"Apa? Cucu?"
Bima mencoba untuk mengenali sosok itu. Ia merasa seperti pernah melihatnya di suatu tempat.
Kakek tua itu memiliki gaya yang khas. Usia senja tak menghalanginya untuk tetap tampil modern dan eksentrik. Di saku kanan jasnya, terpasang sebuah bros kecil berwarna merah marun.
"Pramono ... Angkasa?" ucap Bima penuh tanda tanya.
Kakek itu hanya tersenyum dan mendekat ke arah Bima, "Benar, aku adalah Pramono Angkasa. Kakekmu. Kau adalah cucuku, Bima."
Bima terkejut bukan main. Apa ini? Apa ini sungguhan? Tanya Bima dalam hati. Bagaimana mungkin seseorang yang biasa ia lihat dari layar kaca kini menjadi kakeknya?
Keluarga Angkasa merupakan keluarga paling elit di Negeri Tenggara. Tidak ada yang berani mencari gara-gara dengan keluarga itu. Mereka menguasai semua lini bisnis, mulai dari industri properti, makanan, sampai teknologi. Mereka kabarnya juga bermain di jaringan bisnis bawah tanah.
Bisa dikatakan seluruh negeri takluk pada mereka. Mereka dapat membuat sebuah perusahaan hancur dalam hitungan detik. Pengaruh mereka begitu kuat baik dari segi ekonomi maupun politik.
“Ini pasti kesalahan. Selama ini aku sama sekali tidak pernah berurusan dengan keluarga Angkasa. Aku dibesarkan di panti asuhan dan sama sekali tidak pernah mengenal siapa keluargaku. Aku tidak mengerti, kenapa tiba-tiba aku menjadi cucumu?”

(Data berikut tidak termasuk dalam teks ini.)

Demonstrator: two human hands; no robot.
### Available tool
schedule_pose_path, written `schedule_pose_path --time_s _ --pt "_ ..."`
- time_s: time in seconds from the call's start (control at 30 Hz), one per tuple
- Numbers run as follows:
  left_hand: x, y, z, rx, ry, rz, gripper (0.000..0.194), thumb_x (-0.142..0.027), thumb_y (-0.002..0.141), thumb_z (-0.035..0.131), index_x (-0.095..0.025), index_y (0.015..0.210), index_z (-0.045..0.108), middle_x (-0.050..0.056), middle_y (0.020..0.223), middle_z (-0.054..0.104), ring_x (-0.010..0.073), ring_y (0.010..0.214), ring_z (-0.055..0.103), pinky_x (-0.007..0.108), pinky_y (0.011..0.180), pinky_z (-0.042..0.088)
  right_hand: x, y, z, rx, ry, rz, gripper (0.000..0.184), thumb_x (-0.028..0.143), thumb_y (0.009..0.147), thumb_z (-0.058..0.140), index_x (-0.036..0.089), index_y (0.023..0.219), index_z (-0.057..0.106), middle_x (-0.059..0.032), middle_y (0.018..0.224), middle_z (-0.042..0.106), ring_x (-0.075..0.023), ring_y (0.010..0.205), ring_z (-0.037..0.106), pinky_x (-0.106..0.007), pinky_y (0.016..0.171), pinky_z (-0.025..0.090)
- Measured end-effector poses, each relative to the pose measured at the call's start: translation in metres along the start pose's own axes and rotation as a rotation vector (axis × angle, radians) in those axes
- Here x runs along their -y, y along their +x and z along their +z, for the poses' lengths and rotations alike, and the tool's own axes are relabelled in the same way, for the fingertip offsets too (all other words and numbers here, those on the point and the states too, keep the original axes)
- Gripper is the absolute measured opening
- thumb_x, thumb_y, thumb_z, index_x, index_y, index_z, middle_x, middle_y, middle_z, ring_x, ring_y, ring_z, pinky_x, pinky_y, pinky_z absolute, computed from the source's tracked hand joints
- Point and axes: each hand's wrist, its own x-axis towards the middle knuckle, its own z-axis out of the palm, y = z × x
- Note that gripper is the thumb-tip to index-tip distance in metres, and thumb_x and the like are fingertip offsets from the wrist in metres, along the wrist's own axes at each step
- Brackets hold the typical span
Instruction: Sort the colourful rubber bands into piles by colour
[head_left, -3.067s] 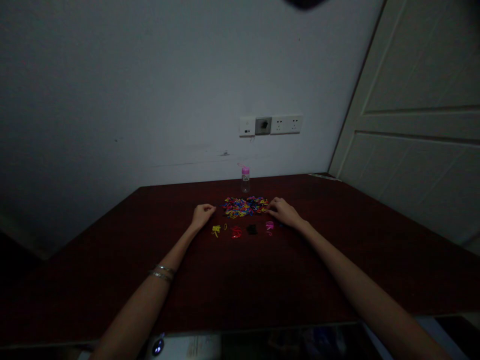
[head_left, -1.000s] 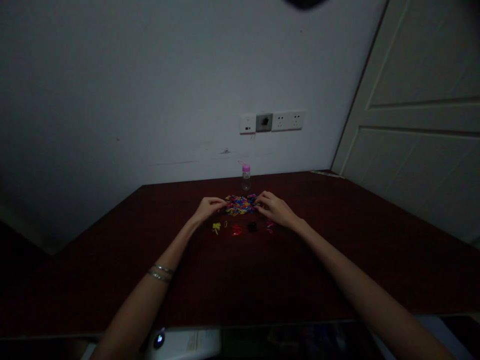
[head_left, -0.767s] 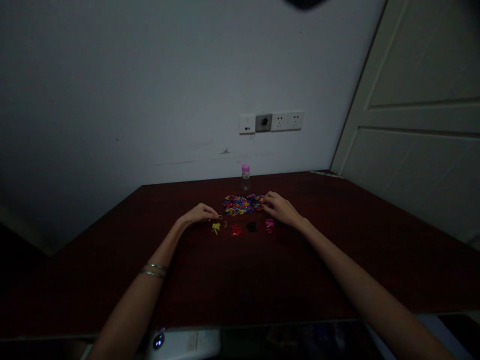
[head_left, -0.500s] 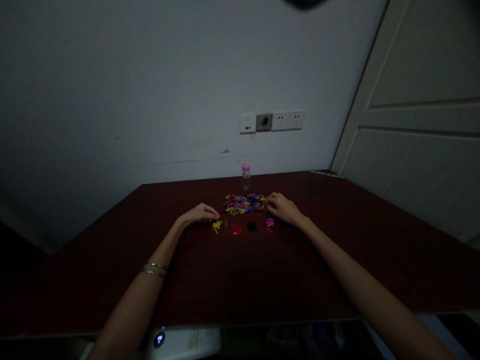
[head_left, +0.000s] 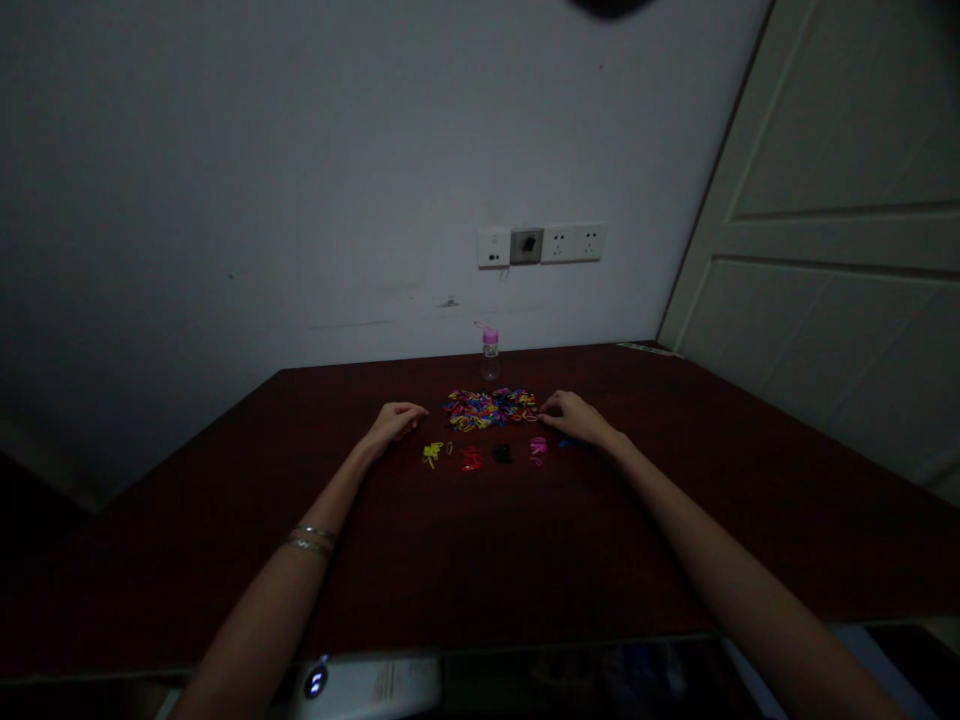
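Note:
A heap of small multicoloured rubber bands [head_left: 487,408] lies on the dark red table [head_left: 480,560]. At the heap's right edge, the fingertips of my right hand [head_left: 576,416] are pinched at a pinkish band. My left hand [head_left: 395,422] is closed, thumb and fingers together, just left of the heap; anything between its fingertips is too small to make out. In front of the heap run little groups by colour: yellow bands [head_left: 432,454], red bands [head_left: 471,458], black bands [head_left: 502,453] and pink bands [head_left: 538,447]. A bit of blue [head_left: 564,442] shows under my right hand.
Behind the heap stands a clear bottle with a pink cap [head_left: 490,358]. The wall carries sockets and a switch [head_left: 540,245]. A white panelled door [head_left: 832,240] is on the right. Below the table's front edge is a white device with a lit display [head_left: 367,685].
My left hand has drawn back from the yellow bands, up and to the left. My right hand has shifted slightly right and down, uncovering some blue beneath it.

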Motion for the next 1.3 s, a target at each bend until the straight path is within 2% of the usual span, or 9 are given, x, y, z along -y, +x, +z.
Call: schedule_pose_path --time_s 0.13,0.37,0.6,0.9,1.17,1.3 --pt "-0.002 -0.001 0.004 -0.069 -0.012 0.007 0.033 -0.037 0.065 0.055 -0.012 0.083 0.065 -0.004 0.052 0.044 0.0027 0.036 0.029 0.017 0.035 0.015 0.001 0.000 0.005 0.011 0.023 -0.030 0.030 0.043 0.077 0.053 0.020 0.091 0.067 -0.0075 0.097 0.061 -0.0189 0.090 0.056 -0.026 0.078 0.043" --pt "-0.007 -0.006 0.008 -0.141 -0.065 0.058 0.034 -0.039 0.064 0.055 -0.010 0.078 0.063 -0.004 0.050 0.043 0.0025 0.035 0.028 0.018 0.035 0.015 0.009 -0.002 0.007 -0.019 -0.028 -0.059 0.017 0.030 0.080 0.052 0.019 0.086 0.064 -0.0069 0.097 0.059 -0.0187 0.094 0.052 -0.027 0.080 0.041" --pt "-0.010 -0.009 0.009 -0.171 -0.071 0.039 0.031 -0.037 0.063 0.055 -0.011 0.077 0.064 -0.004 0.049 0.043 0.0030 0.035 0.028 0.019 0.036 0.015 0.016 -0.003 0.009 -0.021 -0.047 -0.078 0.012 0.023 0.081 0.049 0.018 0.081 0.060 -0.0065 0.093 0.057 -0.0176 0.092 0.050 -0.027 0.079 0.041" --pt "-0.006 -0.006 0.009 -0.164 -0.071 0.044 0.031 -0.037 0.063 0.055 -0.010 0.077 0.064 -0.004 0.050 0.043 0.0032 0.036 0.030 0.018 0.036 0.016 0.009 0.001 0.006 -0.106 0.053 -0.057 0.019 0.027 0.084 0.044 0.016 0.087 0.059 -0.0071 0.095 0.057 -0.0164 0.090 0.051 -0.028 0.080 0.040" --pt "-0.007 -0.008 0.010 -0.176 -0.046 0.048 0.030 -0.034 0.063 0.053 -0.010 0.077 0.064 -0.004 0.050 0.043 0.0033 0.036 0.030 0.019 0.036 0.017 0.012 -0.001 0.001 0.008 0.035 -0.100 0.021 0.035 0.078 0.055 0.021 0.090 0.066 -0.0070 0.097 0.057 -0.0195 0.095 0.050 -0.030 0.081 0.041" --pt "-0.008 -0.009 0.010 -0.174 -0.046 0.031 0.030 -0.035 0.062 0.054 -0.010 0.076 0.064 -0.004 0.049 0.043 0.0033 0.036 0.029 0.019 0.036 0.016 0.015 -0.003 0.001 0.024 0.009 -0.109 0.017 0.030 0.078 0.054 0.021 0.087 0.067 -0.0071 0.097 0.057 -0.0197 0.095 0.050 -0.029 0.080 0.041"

Kakek tua itu terkekeh melihat wajah Bima yang begitu polos. “Kau tidak tiba-tiba menjadi cucuku Bima. Tapi kau memang sudah menjadi cucuku sejak kau lahir.”
“Apa maksudmu?” tanya Bima.
“Semua itu sudah kuperhitungkan sejak 28 tahun yang lalu. Saat ayah dan ibumu meninggal, aku tidak memiliki lagi ahli waris. Untuk menjagamu dari para pesaing bisnis, maka aku menitipkanmu ke panti asuhan. Semua itu untuk kebaikanmu. Aku ingin kau terasah dengan baik. Sekarang, waktunya kau untuk kembali.”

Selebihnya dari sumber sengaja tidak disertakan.